AVAILABLE DATA>
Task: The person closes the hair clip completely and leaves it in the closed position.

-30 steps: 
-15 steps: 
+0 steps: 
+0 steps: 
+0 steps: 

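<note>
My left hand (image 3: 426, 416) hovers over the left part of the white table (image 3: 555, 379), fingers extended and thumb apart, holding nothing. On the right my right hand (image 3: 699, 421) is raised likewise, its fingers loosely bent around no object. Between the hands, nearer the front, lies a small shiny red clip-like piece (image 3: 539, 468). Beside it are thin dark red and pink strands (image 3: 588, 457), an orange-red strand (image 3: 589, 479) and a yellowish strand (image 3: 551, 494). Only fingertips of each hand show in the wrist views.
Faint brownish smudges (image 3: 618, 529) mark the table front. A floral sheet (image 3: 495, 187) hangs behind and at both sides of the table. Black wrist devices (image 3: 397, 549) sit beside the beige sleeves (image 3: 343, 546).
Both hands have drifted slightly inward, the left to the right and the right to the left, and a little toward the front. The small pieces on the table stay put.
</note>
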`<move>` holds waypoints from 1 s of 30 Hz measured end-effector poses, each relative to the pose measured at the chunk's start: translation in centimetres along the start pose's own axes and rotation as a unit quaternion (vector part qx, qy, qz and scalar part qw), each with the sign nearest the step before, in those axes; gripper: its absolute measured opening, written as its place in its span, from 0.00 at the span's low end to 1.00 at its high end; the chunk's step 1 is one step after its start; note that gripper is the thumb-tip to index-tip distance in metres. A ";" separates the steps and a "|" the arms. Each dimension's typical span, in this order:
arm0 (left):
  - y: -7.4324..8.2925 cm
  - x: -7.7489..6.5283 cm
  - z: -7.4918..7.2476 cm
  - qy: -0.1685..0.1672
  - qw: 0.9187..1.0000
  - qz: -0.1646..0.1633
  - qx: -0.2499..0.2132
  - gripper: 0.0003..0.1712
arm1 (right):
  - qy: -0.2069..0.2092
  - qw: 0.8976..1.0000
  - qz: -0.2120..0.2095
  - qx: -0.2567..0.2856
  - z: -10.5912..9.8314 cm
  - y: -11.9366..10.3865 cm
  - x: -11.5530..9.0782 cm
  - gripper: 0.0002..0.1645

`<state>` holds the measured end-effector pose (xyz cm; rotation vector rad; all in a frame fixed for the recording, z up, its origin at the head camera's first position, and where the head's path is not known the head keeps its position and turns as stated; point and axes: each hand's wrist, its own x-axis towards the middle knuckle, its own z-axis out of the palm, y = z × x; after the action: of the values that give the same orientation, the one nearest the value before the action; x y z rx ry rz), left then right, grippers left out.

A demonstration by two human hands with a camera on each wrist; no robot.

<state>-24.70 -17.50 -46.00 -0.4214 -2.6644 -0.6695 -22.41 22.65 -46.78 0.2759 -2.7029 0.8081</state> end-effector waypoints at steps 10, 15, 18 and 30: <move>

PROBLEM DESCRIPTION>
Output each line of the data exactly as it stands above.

SOLUTION FOR THIS PROBLEM>
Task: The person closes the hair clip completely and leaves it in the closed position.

-30 steps: 
-15 steps: 
+0 steps: 
+0 steps: 
+0 steps: 

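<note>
My left hand (image 3: 426, 416) hovers over the left part of the white table (image 3: 555, 379), fingers extended and thumb apart, holding nothing. On the right my right hand (image 3: 699, 421) is raised likewise, its fingers loosely bent around no object. Between the hands, nearer the front, lies a small shiny red clip-like piece (image 3: 539, 468). Beside it are thin dark red and pink strands (image 3: 588, 457), an orange-red strand (image 3: 589, 479) and a yellowish strand (image 3: 551, 494). Only fingertips of each hand show in the wrist views.
Faint brownish smudges (image 3: 618, 529) mark the table front. A floral sheet (image 3: 495, 187) hangs behind and at both sides of the table. Black wrist devices (image 3: 397, 549) sit beside the beige sleeves (image 3: 343, 546).
Both hands have drifted slightly inward, the left to the right and the right to the left, and a little toward the front. The small pieces on the table stay put.
</note>
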`<move>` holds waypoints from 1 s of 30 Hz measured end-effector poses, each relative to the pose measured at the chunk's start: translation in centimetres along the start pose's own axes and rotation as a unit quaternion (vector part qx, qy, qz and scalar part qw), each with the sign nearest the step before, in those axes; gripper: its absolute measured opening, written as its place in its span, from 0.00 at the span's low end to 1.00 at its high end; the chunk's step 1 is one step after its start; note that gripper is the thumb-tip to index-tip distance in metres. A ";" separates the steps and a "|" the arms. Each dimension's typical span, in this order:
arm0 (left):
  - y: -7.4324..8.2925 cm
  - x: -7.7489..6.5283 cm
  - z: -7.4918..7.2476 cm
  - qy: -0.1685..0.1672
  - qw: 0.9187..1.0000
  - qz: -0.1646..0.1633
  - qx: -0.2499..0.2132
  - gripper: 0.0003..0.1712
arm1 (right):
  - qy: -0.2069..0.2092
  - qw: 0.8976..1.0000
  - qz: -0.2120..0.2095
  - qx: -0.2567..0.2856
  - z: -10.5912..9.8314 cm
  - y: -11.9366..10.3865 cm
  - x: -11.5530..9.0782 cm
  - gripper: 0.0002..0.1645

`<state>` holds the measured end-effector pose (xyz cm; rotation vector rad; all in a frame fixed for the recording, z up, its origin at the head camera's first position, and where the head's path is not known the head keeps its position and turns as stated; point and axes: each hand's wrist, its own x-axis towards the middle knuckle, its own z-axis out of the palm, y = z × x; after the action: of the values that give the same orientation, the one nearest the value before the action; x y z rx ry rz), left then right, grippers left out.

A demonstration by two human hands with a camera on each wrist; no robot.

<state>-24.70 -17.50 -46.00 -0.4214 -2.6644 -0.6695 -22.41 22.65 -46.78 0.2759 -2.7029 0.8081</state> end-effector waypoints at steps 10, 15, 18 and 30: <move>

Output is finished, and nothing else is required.